(Stored records)
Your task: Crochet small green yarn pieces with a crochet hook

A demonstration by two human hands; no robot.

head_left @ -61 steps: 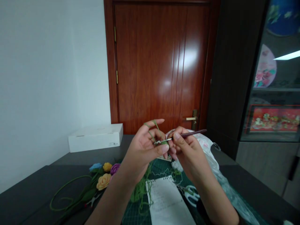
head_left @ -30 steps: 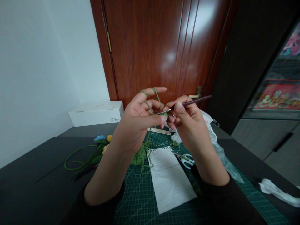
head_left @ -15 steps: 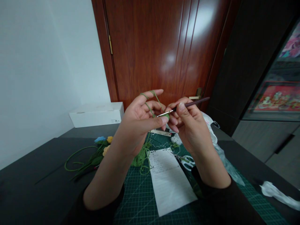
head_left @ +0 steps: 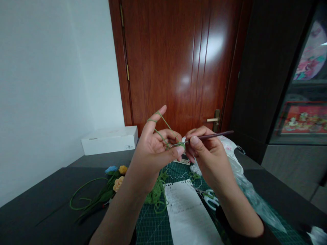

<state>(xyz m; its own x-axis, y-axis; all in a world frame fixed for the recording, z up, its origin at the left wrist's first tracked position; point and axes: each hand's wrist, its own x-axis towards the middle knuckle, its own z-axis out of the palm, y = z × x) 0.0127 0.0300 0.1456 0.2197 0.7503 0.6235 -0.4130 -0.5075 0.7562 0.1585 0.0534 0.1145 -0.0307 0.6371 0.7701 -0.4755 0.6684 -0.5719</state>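
Note:
My left hand (head_left: 159, 146) pinches a small green crochet piece (head_left: 182, 145) between thumb and fingers. Green yarn (head_left: 167, 125) loops around its raised index finger and runs taut down to the piece. In my right hand (head_left: 204, 144) is a crochet hook (head_left: 214, 135) with a dark handle, held like a pen. The hook's metal tip meets the green piece at my left thumb; the exact stitch is too small to make out. Below the left wrist lies a loose heap of green yarn (head_left: 155, 194).
A handwritten sheet (head_left: 190, 211) lies on a green cutting mat (head_left: 150, 224), with scissors (head_left: 211, 200) beside it. Crocheted flowers (head_left: 118, 183) are at left, a white box (head_left: 109, 140) behind them. A plastic bag (head_left: 251, 190) spreads at right. A wooden door (head_left: 168, 68) stands behind.
The view has tilted up, so hands and table sit lower. My left index finger has lifted more upright, stretching the yarn. The hook lies more level.

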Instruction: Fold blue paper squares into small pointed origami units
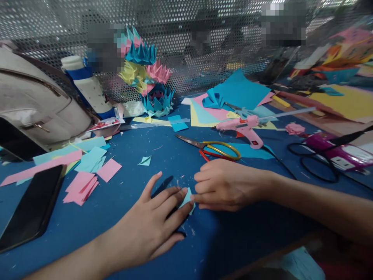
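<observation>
A small light-blue piece of folded paper (pixel 188 197) lies on the blue table between my two hands. My left hand (pixel 159 219) is spread flat, its fingertips pressing on the paper's left side and its thumb and little finger stretched apart. My right hand (pixel 225 184) is curled closed at the paper's right edge, a fingertip meeting it; its inner side is hidden. Just beyond lie scissors (pixel 208 147) with yellow and red handles. A small folded light-blue paper (pixel 145 160) rests farther off. To the left are pink paper squares (pixel 81 188) and light-blue squares (pixel 91 159).
A pink glue gun (pixel 241 127) lies behind the scissors, its cord running right toward a purple power strip (pixel 340 149). Folded-paper flowers (pixel 157 99) stand at the back near perforated metal. A phone (pixel 33 206), a bottle (pixel 87 85) and a bag (pixel 35 93) occupy the left.
</observation>
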A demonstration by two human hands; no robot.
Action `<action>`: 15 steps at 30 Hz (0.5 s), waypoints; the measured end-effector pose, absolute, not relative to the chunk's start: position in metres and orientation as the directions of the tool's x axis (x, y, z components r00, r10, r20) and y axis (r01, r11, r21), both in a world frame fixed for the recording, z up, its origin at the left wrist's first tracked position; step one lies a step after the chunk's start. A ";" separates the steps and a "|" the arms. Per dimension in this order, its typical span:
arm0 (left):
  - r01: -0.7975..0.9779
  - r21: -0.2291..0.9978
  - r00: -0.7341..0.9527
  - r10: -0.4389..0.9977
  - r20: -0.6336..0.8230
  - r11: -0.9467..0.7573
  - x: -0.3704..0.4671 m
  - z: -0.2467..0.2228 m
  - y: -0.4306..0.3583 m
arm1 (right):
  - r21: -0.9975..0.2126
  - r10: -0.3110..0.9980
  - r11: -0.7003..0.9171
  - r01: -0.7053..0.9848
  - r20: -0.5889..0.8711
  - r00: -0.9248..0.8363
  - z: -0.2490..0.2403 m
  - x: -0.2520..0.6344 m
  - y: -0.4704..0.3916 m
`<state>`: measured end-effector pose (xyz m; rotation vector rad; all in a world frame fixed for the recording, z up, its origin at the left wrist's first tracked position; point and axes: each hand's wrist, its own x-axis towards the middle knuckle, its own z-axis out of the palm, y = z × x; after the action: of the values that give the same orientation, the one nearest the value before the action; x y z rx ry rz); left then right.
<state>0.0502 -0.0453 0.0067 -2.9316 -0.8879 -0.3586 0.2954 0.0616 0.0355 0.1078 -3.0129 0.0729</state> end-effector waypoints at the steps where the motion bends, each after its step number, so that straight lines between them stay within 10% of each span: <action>1: 0.551 0.017 0.805 0.537 0.254 -0.834 0.050 0.005 -0.046 | -0.071 -0.062 0.995 -0.071 0.116 -0.991 0.036 0.295 0.060; 10: 0.583 0.004 0.699 0.504 0.507 -0.813 0.064 -0.006 -0.037 | -0.291 -0.076 0.948 -0.133 0.199 -0.977 0.031 0.292 0.062; 15: 0.548 0.044 0.693 0.483 0.535 -0.835 0.062 0.002 -0.034 | -0.563 0.170 0.821 -0.094 0.399 -0.901 0.021 0.289 0.072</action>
<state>0.0618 -0.0337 0.0015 -2.7802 -0.8500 -0.8277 0.2891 0.0723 0.0211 -0.0569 -2.5648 0.8238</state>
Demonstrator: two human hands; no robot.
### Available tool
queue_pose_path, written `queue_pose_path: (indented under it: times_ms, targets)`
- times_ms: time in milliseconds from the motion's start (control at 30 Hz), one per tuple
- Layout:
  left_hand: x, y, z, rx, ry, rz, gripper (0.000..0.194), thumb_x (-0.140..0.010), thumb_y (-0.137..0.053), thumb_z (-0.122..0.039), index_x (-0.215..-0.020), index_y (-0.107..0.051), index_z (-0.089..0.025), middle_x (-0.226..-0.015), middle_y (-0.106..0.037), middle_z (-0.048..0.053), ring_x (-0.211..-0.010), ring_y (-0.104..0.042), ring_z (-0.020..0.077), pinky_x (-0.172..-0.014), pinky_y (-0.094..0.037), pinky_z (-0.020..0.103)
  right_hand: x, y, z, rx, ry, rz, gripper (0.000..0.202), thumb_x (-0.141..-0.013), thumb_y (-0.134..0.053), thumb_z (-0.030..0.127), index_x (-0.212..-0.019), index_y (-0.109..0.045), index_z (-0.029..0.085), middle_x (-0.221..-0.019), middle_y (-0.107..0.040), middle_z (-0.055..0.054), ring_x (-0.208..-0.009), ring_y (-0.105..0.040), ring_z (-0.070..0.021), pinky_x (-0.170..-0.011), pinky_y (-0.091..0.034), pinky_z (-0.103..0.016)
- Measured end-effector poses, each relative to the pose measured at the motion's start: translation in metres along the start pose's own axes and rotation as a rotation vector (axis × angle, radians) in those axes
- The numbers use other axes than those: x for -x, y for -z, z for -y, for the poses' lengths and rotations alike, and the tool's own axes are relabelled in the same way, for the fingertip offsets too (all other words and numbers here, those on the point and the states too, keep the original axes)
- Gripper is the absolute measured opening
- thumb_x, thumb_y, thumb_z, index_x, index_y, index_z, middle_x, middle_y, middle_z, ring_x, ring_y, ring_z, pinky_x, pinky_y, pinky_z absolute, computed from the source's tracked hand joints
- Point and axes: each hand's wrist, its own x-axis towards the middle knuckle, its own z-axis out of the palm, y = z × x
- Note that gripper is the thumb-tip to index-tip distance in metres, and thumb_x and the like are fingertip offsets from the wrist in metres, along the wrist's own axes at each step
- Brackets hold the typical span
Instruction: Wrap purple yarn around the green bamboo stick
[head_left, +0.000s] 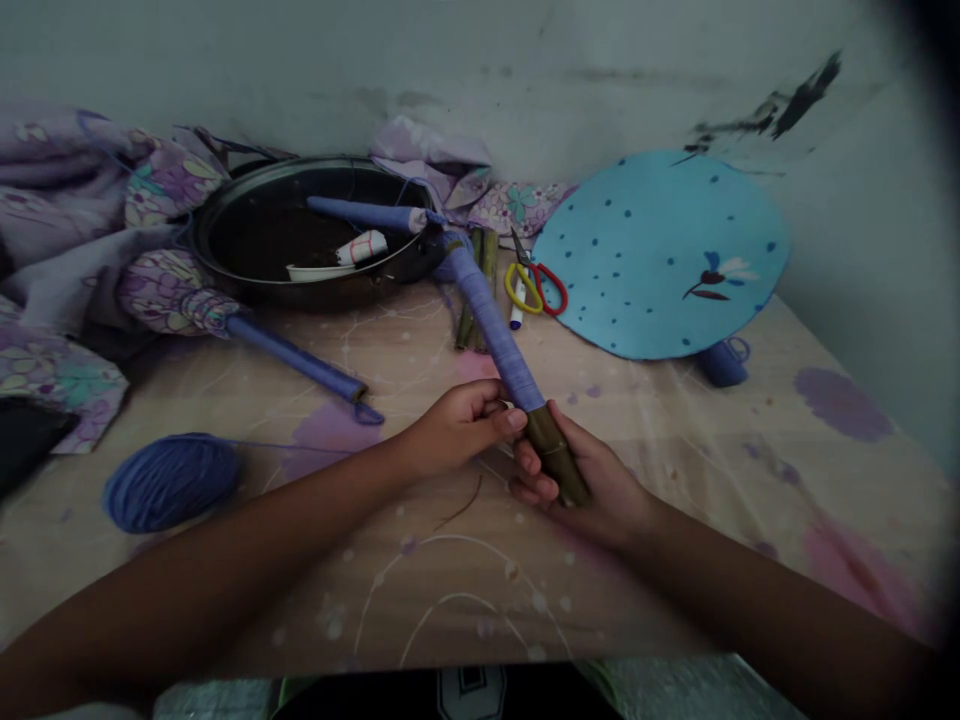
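Observation:
A bamboo stick (491, 320), wrapped in blue-purple yarn along its upper length, slants up and away over the table; its near end is bare green bamboo. My right hand (589, 475) is closed around that bare end. At the lower edge of the wrapping, my left hand (469, 425) has its thumb and fingers pinched against the stick, seemingly on the yarn strand. From a ball of blue yarn (172, 482) at the left, a strand runs across the table toward my left forearm and passes out of sight behind it.
A dark pan (315, 285) holds a wrapped stick and a white piece. Behind lie bare bamboo pieces (466, 325), scissors (536, 280), a marker (519, 310) and a blue oval mat (652, 260). Left are floral cloth (52, 220) and a yarn-wrapped handle (292, 355). A yarn spool (721, 362) stands right.

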Motion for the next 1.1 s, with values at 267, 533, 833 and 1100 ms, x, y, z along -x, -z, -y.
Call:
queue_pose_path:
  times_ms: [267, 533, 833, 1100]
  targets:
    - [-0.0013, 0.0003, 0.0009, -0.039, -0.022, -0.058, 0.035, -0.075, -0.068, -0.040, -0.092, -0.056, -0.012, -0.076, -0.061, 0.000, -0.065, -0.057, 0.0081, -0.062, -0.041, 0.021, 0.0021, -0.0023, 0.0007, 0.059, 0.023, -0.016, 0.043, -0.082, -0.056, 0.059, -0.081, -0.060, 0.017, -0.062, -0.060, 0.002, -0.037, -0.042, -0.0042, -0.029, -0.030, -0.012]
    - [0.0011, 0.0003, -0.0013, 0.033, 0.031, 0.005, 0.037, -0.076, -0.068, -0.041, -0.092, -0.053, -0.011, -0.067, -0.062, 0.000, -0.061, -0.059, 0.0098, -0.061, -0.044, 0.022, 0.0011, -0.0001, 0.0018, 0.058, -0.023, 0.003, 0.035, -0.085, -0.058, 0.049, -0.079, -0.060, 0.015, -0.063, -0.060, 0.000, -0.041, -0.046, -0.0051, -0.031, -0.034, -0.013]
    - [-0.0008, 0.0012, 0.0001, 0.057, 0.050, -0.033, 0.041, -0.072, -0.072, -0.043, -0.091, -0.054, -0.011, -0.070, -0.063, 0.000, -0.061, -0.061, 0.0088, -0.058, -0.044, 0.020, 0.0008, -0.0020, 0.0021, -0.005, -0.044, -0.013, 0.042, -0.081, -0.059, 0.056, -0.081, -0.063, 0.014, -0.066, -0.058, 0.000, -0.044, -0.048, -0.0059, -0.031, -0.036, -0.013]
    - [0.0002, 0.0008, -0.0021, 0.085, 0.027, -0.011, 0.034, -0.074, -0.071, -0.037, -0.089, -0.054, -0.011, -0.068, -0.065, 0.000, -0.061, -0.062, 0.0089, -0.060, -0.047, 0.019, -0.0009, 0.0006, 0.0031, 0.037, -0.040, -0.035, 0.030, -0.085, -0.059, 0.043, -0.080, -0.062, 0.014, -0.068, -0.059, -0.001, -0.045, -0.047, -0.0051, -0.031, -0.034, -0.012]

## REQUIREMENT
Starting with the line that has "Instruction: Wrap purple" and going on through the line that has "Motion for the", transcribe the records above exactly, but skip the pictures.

## WRITTEN ANSWER
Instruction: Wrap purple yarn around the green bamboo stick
[head_left, +0.000s] 
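Observation:
A bamboo stick (491, 320), wrapped in blue-purple yarn along its upper length, slants up and away over the table; its near end is bare green bamboo. My right hand (589, 475) is closed around that bare end. At the lower edge of the wrapping, my left hand (469, 425) has its thumb and fingers pinched against the stick, seemingly on the yarn strand. From a ball of blue yarn (172, 482) at the left, a strand runs across the table toward my left forearm and passes out of sight behind it.
A dark pan (315, 285) holds a wrapped stick and a white piece. Behind lie bare bamboo pieces (466, 325), scissors (536, 280), a marker (519, 310) and a blue oval mat (652, 260). Left are floral cloth (52, 220) and a yarn-wrapped handle (292, 355). A yarn spool (721, 362) stands right.
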
Motion for the next 1.1 s, with values at 267, 533, 833 and 1100 ms, x, y, z along -x, -z, -y.

Nothing else remains in this exercise.